Exercise details: Below are the records; copy exactly the stretch from the line containing "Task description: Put" through the line containing "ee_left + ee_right", both ends included, and nothing else.

Records from a dataset
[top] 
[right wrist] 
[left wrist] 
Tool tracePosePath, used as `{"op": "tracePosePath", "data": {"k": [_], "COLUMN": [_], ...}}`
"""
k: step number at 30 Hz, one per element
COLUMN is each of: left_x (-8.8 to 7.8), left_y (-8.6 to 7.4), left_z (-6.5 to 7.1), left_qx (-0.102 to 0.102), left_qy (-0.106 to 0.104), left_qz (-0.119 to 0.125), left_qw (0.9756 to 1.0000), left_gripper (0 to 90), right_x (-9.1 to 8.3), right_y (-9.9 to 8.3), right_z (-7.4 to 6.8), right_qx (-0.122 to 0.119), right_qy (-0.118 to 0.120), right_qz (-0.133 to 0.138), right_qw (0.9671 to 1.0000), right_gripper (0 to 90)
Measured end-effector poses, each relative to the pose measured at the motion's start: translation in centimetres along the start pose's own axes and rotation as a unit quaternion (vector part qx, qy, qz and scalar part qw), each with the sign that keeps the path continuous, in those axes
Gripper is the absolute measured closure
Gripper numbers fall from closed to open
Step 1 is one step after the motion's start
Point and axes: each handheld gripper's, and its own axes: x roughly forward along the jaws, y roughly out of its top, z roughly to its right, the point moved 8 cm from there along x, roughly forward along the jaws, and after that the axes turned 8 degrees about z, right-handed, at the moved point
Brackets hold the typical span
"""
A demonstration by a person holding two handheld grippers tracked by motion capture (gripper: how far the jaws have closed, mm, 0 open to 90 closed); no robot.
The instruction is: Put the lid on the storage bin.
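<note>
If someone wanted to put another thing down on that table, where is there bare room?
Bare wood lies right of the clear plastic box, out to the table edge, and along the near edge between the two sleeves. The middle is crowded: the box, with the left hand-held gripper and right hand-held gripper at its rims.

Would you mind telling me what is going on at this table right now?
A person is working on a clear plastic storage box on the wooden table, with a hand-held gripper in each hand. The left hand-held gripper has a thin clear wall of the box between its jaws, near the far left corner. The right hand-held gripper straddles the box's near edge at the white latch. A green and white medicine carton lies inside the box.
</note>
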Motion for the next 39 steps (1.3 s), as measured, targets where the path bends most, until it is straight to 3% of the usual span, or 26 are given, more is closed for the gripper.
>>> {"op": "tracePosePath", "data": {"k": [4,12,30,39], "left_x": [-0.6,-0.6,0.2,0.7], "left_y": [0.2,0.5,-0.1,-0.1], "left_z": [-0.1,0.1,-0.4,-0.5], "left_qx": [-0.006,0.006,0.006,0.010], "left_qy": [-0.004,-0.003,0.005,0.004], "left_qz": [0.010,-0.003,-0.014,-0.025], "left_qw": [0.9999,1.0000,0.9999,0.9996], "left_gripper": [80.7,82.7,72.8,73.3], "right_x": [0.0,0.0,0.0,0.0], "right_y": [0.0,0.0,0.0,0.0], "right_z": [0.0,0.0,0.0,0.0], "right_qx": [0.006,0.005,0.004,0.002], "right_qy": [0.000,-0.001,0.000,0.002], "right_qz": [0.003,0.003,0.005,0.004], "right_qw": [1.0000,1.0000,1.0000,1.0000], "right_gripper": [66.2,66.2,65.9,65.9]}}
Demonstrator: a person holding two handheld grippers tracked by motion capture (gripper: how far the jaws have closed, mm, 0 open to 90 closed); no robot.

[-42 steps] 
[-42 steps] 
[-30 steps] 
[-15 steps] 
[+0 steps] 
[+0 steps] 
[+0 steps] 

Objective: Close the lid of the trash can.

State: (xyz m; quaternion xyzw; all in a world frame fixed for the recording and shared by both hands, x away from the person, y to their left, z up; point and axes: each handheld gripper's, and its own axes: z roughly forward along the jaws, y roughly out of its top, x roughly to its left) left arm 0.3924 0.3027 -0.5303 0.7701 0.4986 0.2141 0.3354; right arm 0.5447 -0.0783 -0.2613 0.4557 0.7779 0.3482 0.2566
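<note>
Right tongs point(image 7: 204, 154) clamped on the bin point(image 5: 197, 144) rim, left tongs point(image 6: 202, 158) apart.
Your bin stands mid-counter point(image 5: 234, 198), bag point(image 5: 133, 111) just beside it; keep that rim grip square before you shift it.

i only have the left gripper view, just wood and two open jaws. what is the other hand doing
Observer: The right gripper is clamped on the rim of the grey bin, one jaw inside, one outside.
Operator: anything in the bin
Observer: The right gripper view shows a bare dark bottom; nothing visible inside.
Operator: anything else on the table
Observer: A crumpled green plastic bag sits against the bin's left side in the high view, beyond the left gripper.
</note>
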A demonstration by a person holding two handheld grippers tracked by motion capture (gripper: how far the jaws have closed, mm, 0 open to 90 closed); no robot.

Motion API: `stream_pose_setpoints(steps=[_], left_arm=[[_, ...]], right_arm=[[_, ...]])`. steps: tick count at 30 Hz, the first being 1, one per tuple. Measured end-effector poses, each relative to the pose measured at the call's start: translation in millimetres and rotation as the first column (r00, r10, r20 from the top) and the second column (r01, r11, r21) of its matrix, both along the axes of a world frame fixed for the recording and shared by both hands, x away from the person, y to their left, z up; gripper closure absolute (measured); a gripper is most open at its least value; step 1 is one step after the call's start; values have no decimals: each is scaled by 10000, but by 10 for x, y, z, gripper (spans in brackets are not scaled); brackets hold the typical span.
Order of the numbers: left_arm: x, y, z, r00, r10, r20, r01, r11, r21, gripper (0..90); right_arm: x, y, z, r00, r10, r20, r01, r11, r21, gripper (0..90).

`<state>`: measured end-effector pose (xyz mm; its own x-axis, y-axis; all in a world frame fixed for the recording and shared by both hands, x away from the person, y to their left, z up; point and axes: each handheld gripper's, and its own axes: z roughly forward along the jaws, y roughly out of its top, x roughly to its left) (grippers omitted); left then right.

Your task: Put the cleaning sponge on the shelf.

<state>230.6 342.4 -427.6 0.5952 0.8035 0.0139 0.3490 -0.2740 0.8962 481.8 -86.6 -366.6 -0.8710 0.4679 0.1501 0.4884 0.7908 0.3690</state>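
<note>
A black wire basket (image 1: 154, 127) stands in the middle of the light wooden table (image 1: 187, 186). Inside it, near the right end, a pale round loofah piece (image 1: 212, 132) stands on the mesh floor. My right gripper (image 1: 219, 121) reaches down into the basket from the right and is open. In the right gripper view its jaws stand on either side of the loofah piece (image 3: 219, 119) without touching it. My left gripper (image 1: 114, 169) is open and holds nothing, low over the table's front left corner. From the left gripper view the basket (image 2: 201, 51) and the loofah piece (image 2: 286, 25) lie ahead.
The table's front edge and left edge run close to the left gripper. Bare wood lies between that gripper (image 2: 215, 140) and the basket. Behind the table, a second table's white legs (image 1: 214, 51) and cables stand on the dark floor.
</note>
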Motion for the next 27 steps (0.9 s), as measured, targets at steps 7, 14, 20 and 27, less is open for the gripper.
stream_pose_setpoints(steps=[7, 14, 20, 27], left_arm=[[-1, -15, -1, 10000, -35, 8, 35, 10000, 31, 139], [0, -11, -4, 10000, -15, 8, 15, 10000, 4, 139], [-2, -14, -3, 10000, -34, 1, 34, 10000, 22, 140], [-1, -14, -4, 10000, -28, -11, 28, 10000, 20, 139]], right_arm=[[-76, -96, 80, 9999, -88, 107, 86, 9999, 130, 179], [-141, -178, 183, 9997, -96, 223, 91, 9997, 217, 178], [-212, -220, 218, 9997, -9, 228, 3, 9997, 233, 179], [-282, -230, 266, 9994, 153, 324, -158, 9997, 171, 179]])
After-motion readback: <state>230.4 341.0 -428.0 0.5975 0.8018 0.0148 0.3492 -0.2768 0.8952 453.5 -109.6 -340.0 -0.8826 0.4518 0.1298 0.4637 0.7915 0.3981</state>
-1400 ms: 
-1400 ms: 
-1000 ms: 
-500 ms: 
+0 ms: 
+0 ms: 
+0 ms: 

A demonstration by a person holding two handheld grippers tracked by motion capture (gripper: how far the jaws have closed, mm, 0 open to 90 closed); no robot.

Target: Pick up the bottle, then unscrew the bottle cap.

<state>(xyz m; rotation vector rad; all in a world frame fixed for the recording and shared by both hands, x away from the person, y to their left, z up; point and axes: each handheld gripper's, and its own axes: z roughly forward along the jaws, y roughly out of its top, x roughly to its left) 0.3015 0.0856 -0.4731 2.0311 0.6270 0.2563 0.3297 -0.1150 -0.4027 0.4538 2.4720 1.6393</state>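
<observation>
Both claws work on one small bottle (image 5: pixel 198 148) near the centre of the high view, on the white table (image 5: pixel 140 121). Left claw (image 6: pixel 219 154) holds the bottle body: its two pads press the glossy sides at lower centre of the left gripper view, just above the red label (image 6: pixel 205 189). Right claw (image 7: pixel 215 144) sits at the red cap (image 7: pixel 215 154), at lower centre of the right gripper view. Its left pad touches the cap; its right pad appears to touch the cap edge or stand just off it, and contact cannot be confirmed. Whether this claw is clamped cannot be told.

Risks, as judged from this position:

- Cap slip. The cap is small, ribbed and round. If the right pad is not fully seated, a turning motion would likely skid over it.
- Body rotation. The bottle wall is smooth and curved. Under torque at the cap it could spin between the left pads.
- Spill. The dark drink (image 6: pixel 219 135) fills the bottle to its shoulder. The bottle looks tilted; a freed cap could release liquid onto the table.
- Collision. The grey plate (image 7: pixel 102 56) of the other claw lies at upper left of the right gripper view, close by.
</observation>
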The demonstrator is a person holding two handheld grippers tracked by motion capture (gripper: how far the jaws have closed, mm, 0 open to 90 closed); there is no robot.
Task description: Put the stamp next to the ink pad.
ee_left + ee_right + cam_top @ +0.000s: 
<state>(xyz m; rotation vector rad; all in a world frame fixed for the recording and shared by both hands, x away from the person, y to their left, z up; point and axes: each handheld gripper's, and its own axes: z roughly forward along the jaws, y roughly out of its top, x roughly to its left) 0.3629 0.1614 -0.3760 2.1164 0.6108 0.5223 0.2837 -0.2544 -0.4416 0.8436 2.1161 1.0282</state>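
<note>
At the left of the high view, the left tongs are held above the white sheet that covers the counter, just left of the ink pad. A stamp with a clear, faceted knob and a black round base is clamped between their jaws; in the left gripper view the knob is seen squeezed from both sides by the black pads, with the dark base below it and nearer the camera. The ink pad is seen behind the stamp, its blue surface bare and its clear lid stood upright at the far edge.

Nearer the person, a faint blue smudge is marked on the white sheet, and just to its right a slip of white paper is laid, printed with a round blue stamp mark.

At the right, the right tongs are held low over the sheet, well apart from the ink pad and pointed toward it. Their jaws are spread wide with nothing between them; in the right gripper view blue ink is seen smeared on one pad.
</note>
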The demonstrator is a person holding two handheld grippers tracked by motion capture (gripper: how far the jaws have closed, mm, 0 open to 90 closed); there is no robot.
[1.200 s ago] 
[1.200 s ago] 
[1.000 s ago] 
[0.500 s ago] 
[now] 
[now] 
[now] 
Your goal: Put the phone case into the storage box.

Output:
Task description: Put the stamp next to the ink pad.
ee_left + ee_right + cam_top @ +0.000s: 

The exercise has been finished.